▸ How to complete this task:
Retype all of the material exactly, leaving no line out.

▬▬▬▬▬▬▬▬▬▬

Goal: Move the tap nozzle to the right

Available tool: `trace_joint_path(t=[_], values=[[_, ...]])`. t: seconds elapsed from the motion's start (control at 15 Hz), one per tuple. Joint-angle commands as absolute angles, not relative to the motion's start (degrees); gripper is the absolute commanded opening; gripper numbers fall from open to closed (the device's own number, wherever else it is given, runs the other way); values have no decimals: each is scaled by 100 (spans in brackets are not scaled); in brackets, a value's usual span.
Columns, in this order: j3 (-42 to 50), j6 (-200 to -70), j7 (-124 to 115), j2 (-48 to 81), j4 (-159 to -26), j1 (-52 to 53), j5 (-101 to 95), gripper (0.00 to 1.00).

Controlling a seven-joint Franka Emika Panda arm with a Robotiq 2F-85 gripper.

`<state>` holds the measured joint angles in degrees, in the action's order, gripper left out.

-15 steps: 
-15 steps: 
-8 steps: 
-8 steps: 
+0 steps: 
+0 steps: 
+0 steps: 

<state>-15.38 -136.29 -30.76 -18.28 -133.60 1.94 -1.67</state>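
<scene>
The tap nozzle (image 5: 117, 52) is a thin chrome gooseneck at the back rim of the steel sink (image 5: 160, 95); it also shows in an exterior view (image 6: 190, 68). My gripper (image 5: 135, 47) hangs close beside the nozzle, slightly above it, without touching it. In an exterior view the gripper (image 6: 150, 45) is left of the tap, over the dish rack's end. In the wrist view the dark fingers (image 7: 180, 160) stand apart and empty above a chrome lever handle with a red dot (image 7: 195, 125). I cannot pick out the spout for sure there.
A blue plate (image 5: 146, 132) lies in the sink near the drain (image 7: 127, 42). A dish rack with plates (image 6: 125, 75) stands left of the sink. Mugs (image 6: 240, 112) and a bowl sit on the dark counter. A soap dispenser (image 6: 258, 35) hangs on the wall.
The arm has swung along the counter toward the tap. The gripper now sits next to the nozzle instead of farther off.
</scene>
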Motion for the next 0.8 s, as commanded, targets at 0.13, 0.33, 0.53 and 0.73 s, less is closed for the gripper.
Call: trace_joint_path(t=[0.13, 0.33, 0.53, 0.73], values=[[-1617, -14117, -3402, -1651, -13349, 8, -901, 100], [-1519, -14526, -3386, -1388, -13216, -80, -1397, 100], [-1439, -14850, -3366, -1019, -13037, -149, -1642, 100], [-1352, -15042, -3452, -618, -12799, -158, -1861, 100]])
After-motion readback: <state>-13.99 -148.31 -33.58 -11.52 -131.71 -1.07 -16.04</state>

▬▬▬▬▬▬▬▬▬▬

▸ Response to this exercise:
Goal: Move the tap nozzle to the right

Available tool: `trace_joint_path(t=[_], values=[[_, ...]])`. t: seconds elapsed from the motion's start (control at 15 Hz), one per tuple. Joint-angle commands as absolute angles, not relative to the motion's start (degrees); gripper is the absolute commanded opening; gripper numbers fall from open to closed (the device's own number, wherever else it is given, runs the other way); values have no decimals: each is scaled by 100 (spans in brackets are not scaled); in brackets, a value's usual span.
Columns, in this order: j3 (-42 to 50), j6 (-200 to -70), j7 (-124 to 115), j2 (-48 to 81), j4 (-159 to -26), j1 (-52 to 53), j5 (-101 to 95), gripper (0.00 to 1.00).

Controlling a seven-joint Franka Emika Panda arm with a Robotiq 2F-85 gripper.

`<state>` holds the measured joint angles in degrees, in the action's order, gripper left out.

-15 steps: 
-15 steps: 
-8 steps: 
-8 steps: 
+0 steps: 
+0 steps: 
+0 steps: 

<state>-15.38 -136.29 -30.76 -18.28 -133.60 1.94 -1.67</state>
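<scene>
The tap nozzle (image 5: 117, 52) is a thin chrome gooseneck at the back rim of the steel sink (image 5: 160, 95); it also shows in an exterior view (image 6: 190, 68). My gripper (image 5: 135, 47) hangs close beside the nozzle, slightly above it, without touching it. In an exterior view the gripper (image 6: 150, 45) is left of the tap, over the dish rack's end. In the wrist view the dark fingers (image 7: 180, 160) stand apart and empty above a chrome lever handle with a red dot (image 7: 195, 125). I cannot pick out the spout for sure there.
A blue plate (image 5: 146, 132) lies in the sink near the drain (image 7: 127, 42). A dish rack with plates (image 6: 125, 75) stands left of the sink. Mugs (image 6: 240, 112) and a bowl sit on the dark counter. A soap dispenser (image 6: 258, 35) hangs on the wall.
The arm has swung along the counter toward the tap. The gripper now sits next to the nozzle instead of farther off.
</scene>
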Motion for the next 0.8 s, as commanded, targets at 0.13, 0.33, 0.53 and 0.73 s, less is closed for the gripper.
Call: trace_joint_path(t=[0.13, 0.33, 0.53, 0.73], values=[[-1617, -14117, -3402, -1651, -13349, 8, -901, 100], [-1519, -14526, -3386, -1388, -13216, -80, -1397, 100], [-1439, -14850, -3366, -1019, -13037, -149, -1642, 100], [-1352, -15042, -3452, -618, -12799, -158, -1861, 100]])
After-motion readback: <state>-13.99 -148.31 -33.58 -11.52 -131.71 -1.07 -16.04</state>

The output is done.